Report from Nick Wirsten
Letters to the Editor,
Sir,
We have been following with interest the articles and recent correspondence in your newspapers concerning sightings of non-native cats in the Scottish Borders; in Peeblesshire particularly in the Cardrona area as well as Galashiels.
Scottish Big Cats are a team of researchers who are investigating non-native cats in Scotland. We aim to provide a central database of all sightings on non-native cats in Scotland, availab le to any interested persons over the internet (at http://www.bigcats.org.)
Our site also contains a repository of relevant information to help users understand more about these animals, and remove the preconception that they are a serious danger to the public. Additionally we are seeking to prove by scientific means what species of big cats are present in Scotland, and if possible their origin.
Most importantly, we would like to persuade the UK/Scottish authorities that these animals not only exist, but merit the full protection of the law. Our members include professional biologists, a veterinary surgeon, a retired police wildlife liaison officer and amateur naturalists.
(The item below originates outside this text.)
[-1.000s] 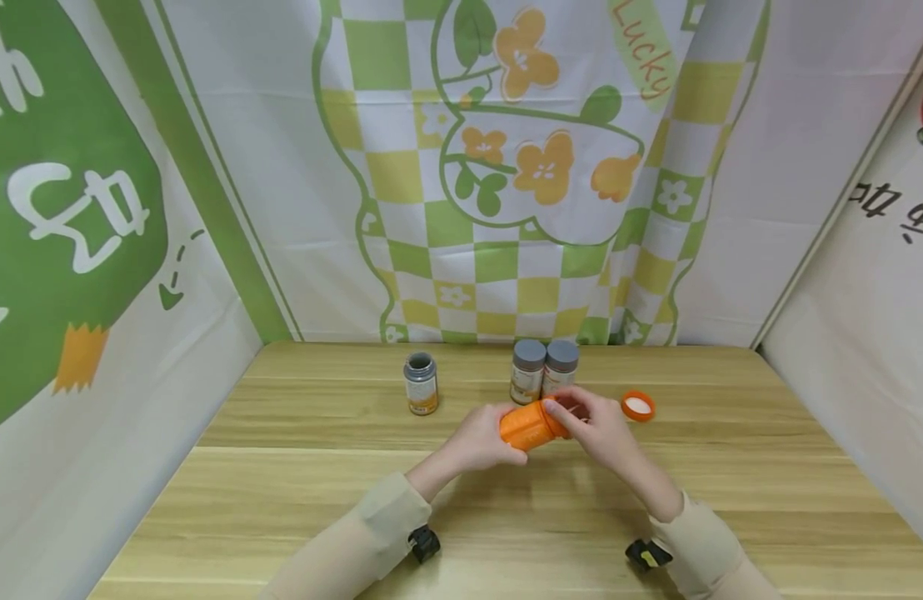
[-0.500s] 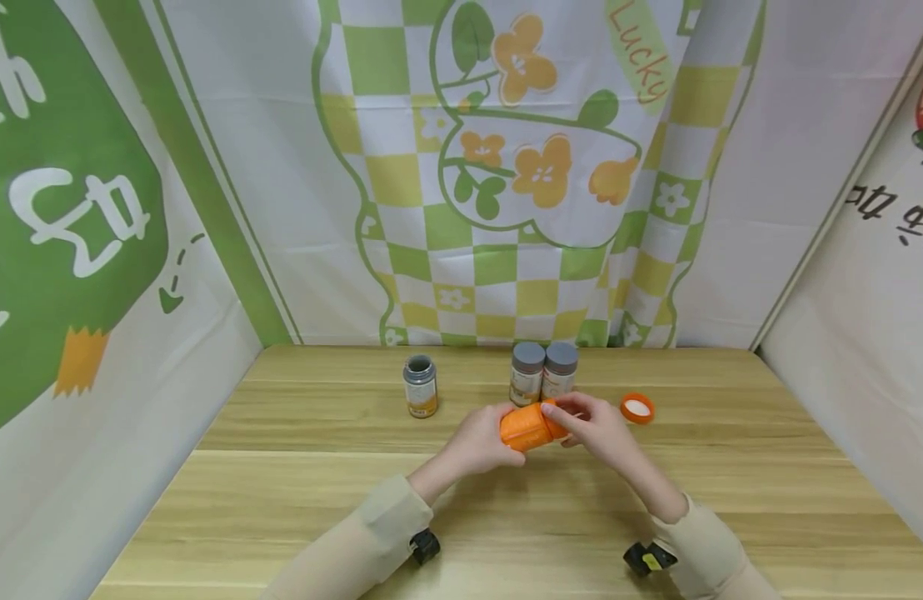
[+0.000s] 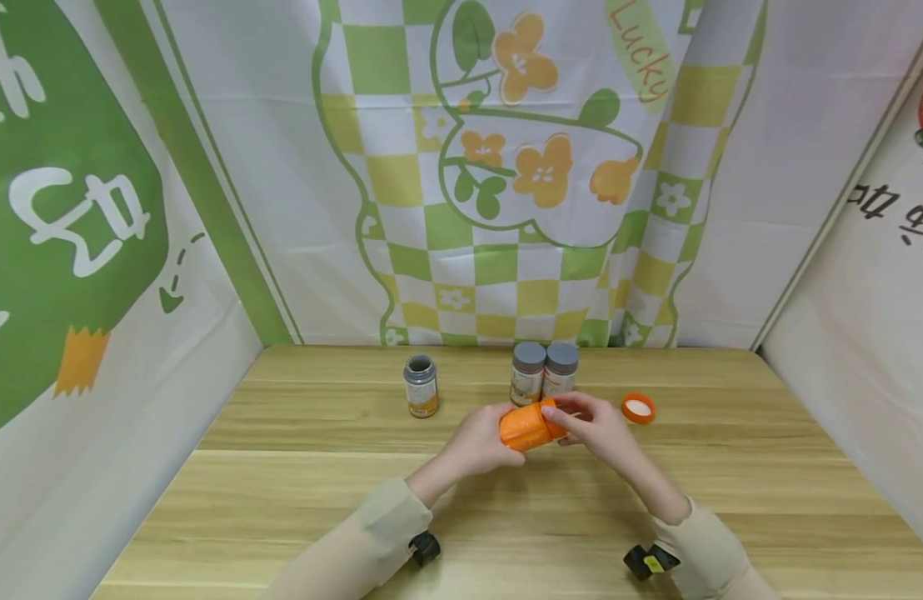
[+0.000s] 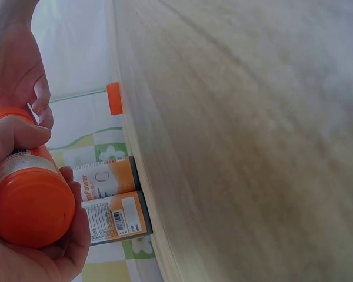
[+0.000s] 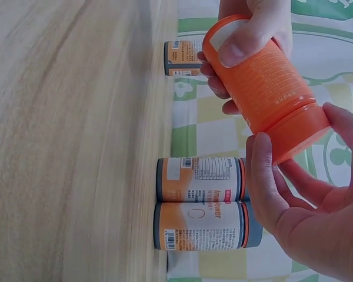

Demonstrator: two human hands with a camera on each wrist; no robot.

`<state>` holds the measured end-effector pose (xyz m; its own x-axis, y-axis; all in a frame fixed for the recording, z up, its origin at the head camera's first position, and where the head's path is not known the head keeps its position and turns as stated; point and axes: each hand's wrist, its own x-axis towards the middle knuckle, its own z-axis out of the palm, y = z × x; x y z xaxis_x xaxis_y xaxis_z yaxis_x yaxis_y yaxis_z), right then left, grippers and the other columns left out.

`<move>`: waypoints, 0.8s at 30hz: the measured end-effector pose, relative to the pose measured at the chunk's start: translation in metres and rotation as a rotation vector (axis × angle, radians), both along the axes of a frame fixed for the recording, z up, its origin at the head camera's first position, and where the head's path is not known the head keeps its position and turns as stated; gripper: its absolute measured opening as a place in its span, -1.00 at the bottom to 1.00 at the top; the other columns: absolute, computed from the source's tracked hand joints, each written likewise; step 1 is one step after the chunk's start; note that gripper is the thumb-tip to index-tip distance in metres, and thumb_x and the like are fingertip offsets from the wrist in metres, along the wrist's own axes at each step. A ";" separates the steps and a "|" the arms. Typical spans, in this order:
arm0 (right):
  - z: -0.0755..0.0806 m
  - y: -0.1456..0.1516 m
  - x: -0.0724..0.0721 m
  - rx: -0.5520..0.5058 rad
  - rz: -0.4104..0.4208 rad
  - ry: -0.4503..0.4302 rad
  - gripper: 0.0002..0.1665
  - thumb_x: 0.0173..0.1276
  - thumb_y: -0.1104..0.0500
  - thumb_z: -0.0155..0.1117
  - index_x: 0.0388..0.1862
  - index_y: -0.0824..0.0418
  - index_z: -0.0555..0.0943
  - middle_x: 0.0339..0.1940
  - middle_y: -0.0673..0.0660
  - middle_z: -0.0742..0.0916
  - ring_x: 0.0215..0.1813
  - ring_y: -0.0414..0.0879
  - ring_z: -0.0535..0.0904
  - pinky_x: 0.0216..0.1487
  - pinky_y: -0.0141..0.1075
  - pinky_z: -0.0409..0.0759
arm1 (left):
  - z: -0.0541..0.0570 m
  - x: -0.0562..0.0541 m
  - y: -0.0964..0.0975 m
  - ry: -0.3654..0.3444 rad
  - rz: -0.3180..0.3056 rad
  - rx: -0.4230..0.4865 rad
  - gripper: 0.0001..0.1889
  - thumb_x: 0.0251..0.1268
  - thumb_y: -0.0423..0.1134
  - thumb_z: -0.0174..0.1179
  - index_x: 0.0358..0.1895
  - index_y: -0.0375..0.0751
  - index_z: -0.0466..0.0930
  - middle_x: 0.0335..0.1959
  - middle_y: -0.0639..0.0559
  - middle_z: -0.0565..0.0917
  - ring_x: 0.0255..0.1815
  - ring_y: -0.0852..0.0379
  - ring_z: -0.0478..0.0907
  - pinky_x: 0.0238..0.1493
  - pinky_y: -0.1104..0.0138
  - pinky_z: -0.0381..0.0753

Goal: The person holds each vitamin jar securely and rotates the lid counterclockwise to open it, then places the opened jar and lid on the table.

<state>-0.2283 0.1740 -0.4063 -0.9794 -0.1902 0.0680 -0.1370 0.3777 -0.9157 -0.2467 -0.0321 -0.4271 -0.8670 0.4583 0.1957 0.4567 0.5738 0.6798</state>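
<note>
In the head view my left hand (image 3: 484,440) grips an orange bottle (image 3: 525,427) above the table, tilted with its far end to the right. The right wrist view shows the left thumb lying along the bottle's printed side. My right hand (image 3: 598,427) holds the orange cap (image 5: 301,132) at the bottle's other end, thumb and fingers on opposite sides of its rim. In the left wrist view the bottle's smooth orange base (image 4: 34,205) faces the camera. The bottle's opening is hidden.
Two grey-capped bottles (image 3: 528,375) stand side by side just behind the hands. An uncapped grey bottle (image 3: 421,386) stands to the left. At the right, an orange lid (image 3: 638,408) with a white inside lies on the wooden table (image 3: 319,467).
My right fingers have drawn in round the bottle's end and shifted slightly. The left hand and the bottle stay nearly in place.
</note>
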 end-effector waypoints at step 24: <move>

Readers should have no doubt that non-native cats are at large in the UK. Those who believe they have seen a non-native cat should know that they are not alone. At our website at http://www.bigcats.org we have details of over 900 sighting dating from 1926, and analysis of photographs of probable cat kills and paw prints, etc., 75 of the sighting are from 2002 and 31 from the Borders.
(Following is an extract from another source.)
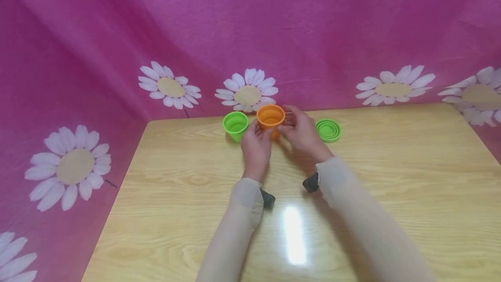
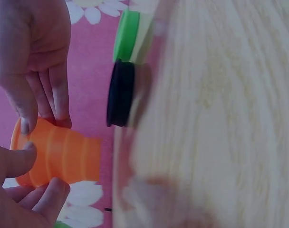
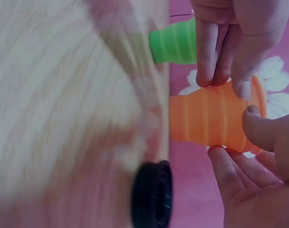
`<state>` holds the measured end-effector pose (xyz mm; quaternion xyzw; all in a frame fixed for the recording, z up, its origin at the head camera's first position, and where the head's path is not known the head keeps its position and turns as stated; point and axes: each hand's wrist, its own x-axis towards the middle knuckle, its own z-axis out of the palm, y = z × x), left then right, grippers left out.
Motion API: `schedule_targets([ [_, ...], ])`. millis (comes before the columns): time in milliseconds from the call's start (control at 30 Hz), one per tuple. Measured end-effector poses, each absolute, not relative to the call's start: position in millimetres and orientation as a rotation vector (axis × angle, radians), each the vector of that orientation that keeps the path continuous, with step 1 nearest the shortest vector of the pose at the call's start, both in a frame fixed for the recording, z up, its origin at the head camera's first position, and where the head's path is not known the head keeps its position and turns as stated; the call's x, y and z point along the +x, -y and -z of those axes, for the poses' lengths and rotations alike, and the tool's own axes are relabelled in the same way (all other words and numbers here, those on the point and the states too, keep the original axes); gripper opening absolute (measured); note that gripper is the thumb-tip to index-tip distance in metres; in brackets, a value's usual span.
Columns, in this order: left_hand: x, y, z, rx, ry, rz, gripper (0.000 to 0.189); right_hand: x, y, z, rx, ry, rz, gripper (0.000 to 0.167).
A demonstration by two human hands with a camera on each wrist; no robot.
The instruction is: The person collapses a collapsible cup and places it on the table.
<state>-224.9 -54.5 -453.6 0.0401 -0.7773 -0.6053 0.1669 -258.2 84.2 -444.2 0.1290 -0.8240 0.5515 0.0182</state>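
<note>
An orange collapsible cup point(image 1: 271, 116) stands upright and extended between both hands, its base close to the tabletop. My left hand point(image 1: 256, 149) holds its left side, thumb near the rim and fingers point(image 2: 52, 202) along the ribbed wall. From the other side my right hand point(image 1: 305, 136) grips it, the thumb point(image 3: 258, 128) just below the rim. Left of it is a green extended cup point(image 1: 236, 126), right beside the left hand. A green collapsed cup point(image 1: 328, 130) lies flat to the right of my right hand. The wrist views show a dark collapsed cup point(image 2: 120, 93) between the orange and green ones; the right hand hides it in the head view.
All the cups are near the back edge of the light wooden table point(image 1: 176, 212). A pink cloth point(image 1: 305, 34) with white daisies hangs behind the table and along its left side. Black wrist cameras point(image 1: 311, 183) are strapped over the light sleeves.
</note>
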Motion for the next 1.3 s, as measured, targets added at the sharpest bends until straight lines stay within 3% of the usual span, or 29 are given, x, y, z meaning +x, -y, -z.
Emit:
schedule_targets([
  [300,-208.4,71.0,438.0,-0.074,2.224,1.706,0.041,-228.9,-105.2,416.7,0.496,2.609,-1.541,0.038],
  [567,-204.1,95.5,421.4,-0.824,2.219,0.745,0.045,-202.2,-125.2,409.1,0.61,2.53,-1.382,0.031],
  [700,-204.6,100.6,410.7,-1.031,2.128,0.594,0.039,-196.4,-130.2,405.0,0.638,2.522,-1.372,0.032],
  [833,-205.9,100.2,404.1,-1.095,2.103,0.586,0.035,-192.4,-131.8,398.3,0.649,2.555,-1.234,0.036],
  [1067,-205.2,97.1,399.9,-1.117,2.07,0.589,0.029,-190.2,-131.4,391.6,0.963,2.244,-0.704,0.039],
  [1300,-203.3,95.3,399.0,-1.11,2.069,0.614,0.026,-188.2,-132.8,390.1,1.002,2.187,-0.589,0.041],
])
Many of the cats at liberty are not "big cats," but smaller cats such as the Leopard cat which was shot on the Minto Estate, near Jedburgh, in February, 1998. These Leopard cats should not be confused with their much bigger relatives, the leopard, whose presence is also suspected in other parts of the UK.
The origin of the Minto Leopard cat is known. It was one of a litter reared at Edinburgh Zoo in the 1980s and was subsequently sold to a private collection in Cumbria, from which it escaped in the summer of 1987. It was loose for eight months before a gemekeeper killed it while attacking pheasants in February, 1988.
The origins of a second Leopard cat that was killed in Berwickshire in 1989 are not known however. The skeleton of one of these Leopard cats is preserved in the Royal Scottish Museum, in Edinburgh, and has been examined by members of the Scottish Big Cats team.
Another famous Scottish cat was Felicity the puma, captured by Ted Noble at Cannich, near Inverness, in 1980. She was elderly and rather tame and spent the rest of her days at the Highland Wildlife Park. When she died she was stuffed and can still be seen at the Inverness Museum and Art Gallery.
Another cat which is seen in Scotland is the Eurasian lynx, which probably became extinct sometime after the second or third century AD, although three were killed near Inverness in 1926. while some believe that lynx never became extinct, these animals may have escaped from a travelling menagerie.
More recently, there have been reports in the newspapers that several pairs of lynx have been illegally released in Scotland. Whatever the truth of this, if lynx have been released they would simply add to the existing, albeit small population.
Anybody with a sighting of a big cat to report or who wishes more information can consult the Scottish Big Cats website at www.bigcats.org
I am, etc.,
Dr Christina Anne Smith, Scottish Big Cats.
Border Telegraph, 8 th October 2002, Peebleshire News, 11 th October 2002.